クロス仕上げの壁だけでなく、塗り壁や珪藻土などテクスチャーのある壁にも美しく収まる。

●樹脂の限界に挑戦した白と黒

樹脂で表現できる限界を追求し実現した純白と純黒。
さまざまな色が存在する空間とのコーディネートを考え、
もっとも明るい色・暗い色の2色を先行発売した。

●背景になるために形状・素材・仕上げを見直したコンセント差込穴

1970年ごろから全製品に展開されてきた従来の差込穴の形状・素材は、安全性の観点から不可侵領域とされてきた。しかし差込穴周辺の凹みに光が反射し空間デザインのノイズになる可能性があるため、シンプルな形状を何度も検証し、安全性をクリアした上でデザイン性を高めた。

●直観的に押すところが分かるスイッチ形状

ユーザーが一日の中で配線器具を使うのはほんの一瞬、しかも無意識。
だからこそ、直観的にON/OFFできるスイッチを追求した。片側が跳ね上がり、文字などなくても押す場所が分かる。板バネ構造を中に入れることで、静かな切替音とソフトでありながら押した感触がきちんと感じられるように。

●暗闇でもノイズにならず、存在を知らせる「ほたるスイッチ」

消灯時にスイッチ位置を知らせるために点灯する「ほたるスイッチ」。
寝室やホテルなどでの使用シーンも想定し、暗闇の中でまぶしすぎず、それでいて存在感を静かに伝えられるよう最適なドット形状、光量を模索した。

デザインとは、新たな定番を探すこと

デザイナー自身が行動し、新たなプロセスによって価値を作り出した「SO-STYLE」。開発・製造のプロセスはこれまで私たちパナソニックが蓄積してきた技術や設計思想との兼ね合いもあり、苦労も多かったとか。

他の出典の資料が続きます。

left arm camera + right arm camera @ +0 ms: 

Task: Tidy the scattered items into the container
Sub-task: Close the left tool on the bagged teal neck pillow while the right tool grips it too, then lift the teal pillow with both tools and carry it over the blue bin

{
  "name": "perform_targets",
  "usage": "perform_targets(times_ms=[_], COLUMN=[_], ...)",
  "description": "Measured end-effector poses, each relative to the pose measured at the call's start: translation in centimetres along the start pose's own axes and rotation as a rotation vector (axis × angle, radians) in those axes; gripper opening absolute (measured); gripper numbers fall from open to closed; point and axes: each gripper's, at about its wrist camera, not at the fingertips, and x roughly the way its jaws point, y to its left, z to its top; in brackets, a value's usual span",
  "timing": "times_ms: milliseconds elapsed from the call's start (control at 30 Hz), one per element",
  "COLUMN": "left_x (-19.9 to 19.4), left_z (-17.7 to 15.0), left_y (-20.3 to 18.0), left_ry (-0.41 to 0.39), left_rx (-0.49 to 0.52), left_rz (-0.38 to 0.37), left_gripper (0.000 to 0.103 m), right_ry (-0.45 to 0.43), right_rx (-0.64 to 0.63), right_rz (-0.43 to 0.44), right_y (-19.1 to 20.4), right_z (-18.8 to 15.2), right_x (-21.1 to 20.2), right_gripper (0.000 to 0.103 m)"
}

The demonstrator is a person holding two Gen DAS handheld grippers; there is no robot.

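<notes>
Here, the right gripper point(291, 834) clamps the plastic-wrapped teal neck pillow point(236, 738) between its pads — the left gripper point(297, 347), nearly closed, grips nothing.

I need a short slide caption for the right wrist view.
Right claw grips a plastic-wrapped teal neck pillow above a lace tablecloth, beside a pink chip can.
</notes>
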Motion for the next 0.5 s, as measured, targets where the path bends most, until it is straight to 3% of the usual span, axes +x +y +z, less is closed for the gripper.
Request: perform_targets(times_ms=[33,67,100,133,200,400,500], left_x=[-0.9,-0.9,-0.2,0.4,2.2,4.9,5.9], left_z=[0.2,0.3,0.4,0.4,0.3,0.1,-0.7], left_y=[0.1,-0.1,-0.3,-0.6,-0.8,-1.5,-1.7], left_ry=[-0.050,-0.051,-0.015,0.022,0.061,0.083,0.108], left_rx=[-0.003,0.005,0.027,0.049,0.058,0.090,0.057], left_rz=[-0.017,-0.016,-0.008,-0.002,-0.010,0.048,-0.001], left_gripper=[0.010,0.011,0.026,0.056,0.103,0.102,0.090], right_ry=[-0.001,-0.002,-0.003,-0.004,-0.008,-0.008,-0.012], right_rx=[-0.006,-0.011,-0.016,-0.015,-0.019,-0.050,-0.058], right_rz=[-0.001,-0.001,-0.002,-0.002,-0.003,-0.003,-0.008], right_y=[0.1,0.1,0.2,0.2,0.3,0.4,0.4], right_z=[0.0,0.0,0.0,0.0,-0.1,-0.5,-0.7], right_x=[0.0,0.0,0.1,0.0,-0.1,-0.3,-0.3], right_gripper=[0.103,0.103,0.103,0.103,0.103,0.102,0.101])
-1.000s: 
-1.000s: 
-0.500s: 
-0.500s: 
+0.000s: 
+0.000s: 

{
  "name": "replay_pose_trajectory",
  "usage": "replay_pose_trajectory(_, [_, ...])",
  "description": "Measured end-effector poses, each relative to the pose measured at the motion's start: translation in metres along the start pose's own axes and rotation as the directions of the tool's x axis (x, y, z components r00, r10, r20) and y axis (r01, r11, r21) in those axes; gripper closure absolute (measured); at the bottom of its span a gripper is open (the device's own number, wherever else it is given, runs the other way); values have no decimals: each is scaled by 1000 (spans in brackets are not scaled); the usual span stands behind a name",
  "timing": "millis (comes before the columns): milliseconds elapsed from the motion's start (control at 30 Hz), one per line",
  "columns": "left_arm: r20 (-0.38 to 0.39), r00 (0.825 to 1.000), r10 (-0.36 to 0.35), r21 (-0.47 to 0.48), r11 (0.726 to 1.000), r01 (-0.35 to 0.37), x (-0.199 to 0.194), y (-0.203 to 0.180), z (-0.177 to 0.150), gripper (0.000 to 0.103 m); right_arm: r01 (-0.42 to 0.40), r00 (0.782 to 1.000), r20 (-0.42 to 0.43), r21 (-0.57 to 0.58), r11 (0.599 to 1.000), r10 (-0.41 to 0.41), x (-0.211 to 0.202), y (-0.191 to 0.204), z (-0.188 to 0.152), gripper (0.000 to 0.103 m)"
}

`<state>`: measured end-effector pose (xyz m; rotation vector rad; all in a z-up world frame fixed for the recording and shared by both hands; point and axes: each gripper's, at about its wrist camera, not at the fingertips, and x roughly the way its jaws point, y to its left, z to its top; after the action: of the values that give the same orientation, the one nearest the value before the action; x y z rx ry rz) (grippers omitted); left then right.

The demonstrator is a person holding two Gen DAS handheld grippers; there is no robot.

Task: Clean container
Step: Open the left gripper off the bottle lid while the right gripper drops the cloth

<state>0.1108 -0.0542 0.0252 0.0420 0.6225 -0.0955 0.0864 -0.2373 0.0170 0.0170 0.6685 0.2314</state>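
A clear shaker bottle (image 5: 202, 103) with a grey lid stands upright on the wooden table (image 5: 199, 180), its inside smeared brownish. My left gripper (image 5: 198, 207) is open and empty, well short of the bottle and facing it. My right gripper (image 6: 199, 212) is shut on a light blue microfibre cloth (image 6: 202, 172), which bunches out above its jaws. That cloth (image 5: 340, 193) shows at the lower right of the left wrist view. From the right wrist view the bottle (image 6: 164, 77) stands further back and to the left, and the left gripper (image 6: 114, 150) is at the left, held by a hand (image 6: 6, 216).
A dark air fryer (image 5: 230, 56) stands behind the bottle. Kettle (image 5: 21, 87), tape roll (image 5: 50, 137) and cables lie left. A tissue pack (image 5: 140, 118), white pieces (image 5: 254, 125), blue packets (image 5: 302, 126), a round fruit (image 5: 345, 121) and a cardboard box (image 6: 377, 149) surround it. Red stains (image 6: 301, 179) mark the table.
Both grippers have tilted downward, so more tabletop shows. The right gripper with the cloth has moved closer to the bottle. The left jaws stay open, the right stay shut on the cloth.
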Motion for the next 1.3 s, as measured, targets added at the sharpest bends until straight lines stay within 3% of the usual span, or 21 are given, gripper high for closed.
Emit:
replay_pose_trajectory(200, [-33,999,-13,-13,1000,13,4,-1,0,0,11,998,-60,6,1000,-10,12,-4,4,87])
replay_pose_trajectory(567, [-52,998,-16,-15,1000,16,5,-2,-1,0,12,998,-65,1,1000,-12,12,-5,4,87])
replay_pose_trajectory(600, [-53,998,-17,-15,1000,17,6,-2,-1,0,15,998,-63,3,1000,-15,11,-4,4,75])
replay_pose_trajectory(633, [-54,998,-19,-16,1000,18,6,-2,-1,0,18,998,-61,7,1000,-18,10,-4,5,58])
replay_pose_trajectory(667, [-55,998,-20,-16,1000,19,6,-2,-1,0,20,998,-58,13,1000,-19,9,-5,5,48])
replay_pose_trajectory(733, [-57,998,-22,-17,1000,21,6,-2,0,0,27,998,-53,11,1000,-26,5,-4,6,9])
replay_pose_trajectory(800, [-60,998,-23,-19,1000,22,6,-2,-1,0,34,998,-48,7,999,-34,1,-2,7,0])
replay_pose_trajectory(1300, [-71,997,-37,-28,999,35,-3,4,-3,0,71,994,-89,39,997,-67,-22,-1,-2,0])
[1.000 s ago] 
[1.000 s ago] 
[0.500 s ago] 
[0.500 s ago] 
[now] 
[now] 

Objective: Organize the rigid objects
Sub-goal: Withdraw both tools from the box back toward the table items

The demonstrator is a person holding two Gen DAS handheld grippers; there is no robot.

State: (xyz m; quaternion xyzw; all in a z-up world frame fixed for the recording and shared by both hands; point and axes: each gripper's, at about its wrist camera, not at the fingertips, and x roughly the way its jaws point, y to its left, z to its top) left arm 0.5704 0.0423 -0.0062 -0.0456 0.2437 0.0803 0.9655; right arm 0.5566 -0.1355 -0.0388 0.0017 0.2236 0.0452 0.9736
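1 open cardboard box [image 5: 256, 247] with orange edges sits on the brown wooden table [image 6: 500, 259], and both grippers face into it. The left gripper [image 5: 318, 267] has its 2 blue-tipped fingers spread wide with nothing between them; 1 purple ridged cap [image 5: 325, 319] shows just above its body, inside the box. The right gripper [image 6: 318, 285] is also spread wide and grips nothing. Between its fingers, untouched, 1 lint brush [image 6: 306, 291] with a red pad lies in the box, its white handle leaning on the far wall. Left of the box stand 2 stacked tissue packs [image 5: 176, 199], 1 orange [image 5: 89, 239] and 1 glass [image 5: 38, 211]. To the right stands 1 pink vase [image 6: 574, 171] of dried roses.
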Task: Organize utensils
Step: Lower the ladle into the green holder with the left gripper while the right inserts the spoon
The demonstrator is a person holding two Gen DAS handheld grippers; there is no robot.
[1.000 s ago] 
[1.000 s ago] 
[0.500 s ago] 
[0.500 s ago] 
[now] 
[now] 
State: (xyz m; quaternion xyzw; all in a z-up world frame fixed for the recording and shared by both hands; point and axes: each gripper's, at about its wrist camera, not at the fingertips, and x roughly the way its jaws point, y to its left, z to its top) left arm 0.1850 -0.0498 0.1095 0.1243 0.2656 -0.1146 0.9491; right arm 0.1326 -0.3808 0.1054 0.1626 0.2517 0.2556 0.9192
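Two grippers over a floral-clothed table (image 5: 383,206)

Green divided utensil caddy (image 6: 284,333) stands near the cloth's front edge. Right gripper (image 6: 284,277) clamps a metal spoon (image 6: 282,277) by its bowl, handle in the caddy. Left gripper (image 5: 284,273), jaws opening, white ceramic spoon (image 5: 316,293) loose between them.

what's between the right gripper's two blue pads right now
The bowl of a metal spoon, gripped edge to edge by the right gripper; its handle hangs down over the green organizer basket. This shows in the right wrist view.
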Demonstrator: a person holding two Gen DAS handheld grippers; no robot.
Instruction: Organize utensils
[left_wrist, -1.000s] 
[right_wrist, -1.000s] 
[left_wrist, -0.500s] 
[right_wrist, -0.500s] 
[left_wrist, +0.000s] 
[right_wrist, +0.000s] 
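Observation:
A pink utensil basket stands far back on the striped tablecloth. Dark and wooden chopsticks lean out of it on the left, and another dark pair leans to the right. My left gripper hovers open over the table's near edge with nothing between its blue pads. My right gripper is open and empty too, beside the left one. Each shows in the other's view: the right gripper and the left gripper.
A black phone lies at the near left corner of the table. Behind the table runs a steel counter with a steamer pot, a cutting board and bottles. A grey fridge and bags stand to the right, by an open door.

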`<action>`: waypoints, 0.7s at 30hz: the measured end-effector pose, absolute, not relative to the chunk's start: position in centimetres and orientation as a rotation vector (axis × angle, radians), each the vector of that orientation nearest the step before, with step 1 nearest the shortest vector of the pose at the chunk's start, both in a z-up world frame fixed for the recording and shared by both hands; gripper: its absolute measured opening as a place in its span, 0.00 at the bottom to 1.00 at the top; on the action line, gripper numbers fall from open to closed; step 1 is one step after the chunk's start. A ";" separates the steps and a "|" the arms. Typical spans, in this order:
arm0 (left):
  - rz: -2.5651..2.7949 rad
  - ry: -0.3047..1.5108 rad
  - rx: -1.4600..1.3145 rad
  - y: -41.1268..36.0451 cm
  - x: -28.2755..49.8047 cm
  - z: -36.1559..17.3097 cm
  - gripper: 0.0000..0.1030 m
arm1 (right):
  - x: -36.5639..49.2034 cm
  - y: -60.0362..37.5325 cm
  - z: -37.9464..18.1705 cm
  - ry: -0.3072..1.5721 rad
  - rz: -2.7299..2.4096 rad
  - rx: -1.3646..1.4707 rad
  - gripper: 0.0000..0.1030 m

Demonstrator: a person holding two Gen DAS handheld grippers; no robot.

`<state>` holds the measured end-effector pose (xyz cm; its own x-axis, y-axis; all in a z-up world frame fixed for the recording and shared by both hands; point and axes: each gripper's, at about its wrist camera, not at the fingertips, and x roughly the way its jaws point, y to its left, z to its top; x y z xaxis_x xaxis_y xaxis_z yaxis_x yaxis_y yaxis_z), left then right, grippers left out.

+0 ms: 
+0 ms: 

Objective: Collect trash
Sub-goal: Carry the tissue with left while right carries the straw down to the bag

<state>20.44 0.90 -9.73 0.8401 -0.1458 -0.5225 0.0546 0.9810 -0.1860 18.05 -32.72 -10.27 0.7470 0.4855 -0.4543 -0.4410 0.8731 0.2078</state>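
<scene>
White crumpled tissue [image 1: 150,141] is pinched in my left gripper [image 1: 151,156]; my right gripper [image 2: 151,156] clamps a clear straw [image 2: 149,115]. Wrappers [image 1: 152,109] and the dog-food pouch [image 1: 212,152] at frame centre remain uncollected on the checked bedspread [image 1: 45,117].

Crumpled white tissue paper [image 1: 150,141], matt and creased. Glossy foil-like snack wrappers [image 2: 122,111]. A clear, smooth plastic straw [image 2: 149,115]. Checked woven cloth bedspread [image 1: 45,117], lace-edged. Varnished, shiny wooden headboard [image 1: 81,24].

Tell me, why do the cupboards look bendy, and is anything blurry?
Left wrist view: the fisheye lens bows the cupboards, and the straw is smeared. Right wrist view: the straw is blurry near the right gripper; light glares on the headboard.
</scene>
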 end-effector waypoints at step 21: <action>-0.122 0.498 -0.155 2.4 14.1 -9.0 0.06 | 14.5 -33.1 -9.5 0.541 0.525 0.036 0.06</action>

近藤:歴史があるだけに、これまで社内で“当たり前”とされてきたものを変えるのって、なかなか難しい。幹部と現場の意見の食い違いなどもあり大変でした。でも、個々の企画・開発・営業・宣伝のメンバーはもともと優秀な人ばかり。デザインの想いに、彼らが共感してくれたから乗り越えられました。
そして、社外には想いに触れてファンになってくれたお客さまが多くいらっしゃって……空間設計者の方が「SO-STYLE」を採用いただいた後、SNSで『おススメの配線器具です!』『お施主さんが気に入ってくれた!』と発信してくださったり。市場の反響が本当に大きく、うれしいですよね。
バリューチェーンが回っていく様子を肌で感じることができました。グッドデザイン賞受賞も市場認知に貢献したと思います。

最後に、聞いてみました。

ーー近藤さんにとっての「デザイン」って何ですか?

近藤:うーん……新しい“定番”を作る想い、ですかね。生み出したものが使い手の新しい日常に寄り添い、そこで過ごす時間を豊かに変えていくものであったら良いなと思います。